Swiss businessman (born 1954)

Georges Nicolas Hayek Jr. (born 23 October 1954) is a Swiss businessman and chief executive officer (CEO) of the Swiss-based Swatch Group.

== Early life and education ==
Hayek is the son of Lebanese-born Nicolas George Hayek, the late co-founder of the Swatch Group. He has a sister, Nayla.
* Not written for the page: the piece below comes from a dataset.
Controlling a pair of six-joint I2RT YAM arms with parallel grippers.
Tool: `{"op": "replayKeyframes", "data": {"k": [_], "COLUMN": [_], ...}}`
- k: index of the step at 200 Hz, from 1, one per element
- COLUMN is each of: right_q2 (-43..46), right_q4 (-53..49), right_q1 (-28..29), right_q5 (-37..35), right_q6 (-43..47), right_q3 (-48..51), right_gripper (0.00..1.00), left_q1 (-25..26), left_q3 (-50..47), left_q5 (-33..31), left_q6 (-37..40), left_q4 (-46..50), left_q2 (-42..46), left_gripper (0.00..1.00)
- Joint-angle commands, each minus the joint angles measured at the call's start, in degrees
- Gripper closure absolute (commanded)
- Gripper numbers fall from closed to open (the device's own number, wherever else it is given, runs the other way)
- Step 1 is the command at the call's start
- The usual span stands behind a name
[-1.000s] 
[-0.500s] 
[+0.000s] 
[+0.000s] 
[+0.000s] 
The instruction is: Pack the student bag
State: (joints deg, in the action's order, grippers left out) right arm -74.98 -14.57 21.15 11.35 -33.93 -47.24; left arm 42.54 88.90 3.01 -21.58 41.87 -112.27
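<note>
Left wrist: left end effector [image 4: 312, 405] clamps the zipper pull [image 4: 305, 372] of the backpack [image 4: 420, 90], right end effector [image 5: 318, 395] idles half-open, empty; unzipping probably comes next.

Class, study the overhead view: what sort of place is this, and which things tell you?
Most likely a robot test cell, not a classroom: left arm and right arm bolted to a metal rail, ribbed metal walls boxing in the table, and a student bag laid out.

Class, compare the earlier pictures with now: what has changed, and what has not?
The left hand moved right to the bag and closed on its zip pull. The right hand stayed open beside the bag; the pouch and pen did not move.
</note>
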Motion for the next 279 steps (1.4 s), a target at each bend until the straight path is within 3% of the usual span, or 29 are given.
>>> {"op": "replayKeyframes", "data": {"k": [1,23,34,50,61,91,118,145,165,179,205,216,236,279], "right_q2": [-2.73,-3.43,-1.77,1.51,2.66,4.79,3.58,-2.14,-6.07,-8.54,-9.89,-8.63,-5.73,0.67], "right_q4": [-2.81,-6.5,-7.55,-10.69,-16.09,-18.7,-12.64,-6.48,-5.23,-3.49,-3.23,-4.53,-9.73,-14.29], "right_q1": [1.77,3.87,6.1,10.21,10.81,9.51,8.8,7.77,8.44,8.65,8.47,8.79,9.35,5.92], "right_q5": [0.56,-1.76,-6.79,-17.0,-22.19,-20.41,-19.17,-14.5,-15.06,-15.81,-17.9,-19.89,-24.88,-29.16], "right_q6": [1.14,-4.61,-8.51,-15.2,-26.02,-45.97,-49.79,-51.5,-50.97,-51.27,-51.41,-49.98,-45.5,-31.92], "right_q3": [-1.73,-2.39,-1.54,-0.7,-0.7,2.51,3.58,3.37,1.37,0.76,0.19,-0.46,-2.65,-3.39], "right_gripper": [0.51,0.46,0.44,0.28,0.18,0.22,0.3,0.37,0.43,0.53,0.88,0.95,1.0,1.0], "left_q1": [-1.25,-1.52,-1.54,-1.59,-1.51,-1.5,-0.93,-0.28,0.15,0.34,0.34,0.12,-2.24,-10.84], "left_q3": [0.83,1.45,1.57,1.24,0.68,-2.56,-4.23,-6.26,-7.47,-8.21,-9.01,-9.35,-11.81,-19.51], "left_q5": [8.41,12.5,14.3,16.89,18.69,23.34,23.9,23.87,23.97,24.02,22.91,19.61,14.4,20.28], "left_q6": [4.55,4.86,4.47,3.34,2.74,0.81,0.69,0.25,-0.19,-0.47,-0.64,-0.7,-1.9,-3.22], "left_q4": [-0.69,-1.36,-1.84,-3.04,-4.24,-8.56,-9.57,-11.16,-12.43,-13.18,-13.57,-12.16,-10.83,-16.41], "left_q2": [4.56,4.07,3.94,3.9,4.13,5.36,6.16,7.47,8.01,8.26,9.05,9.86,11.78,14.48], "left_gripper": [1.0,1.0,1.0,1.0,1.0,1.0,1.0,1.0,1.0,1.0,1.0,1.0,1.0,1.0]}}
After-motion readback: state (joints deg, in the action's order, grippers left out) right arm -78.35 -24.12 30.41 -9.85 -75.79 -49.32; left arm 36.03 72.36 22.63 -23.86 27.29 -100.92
He attended Institut Montana Zugerberg in Zug. After graduating from high school, Matura, Hayek studied marketing at the Universität St. Gallen for two years (without graduation). Afterwards, he spent five years in Paris. There, he studied at the Film Academy and founded a production company. The highlight of his career as a director is said to be the film Family Express (1992) with Peter Fonda.

== Career ==
In 1994, Hayek returned to Switzerland and joined the Swatch Group managed by his father, where he first worked as head of marketing at Swatch AG, then as president of the executive board, and finally as delegate of the board of directors. He has been CEO since 1 January 2003, and a member of the board of directors of the Swatch Group since 2010.

His sister Nayla Hayek has been chairman of the board of directors of the Swatch Group since the death of her father in June 2010.

The Hayek family controls approximately 39% of The Swatch Group.

== Personal life ==
Hayek is married and lives in Zug, Switzerland. He has two children.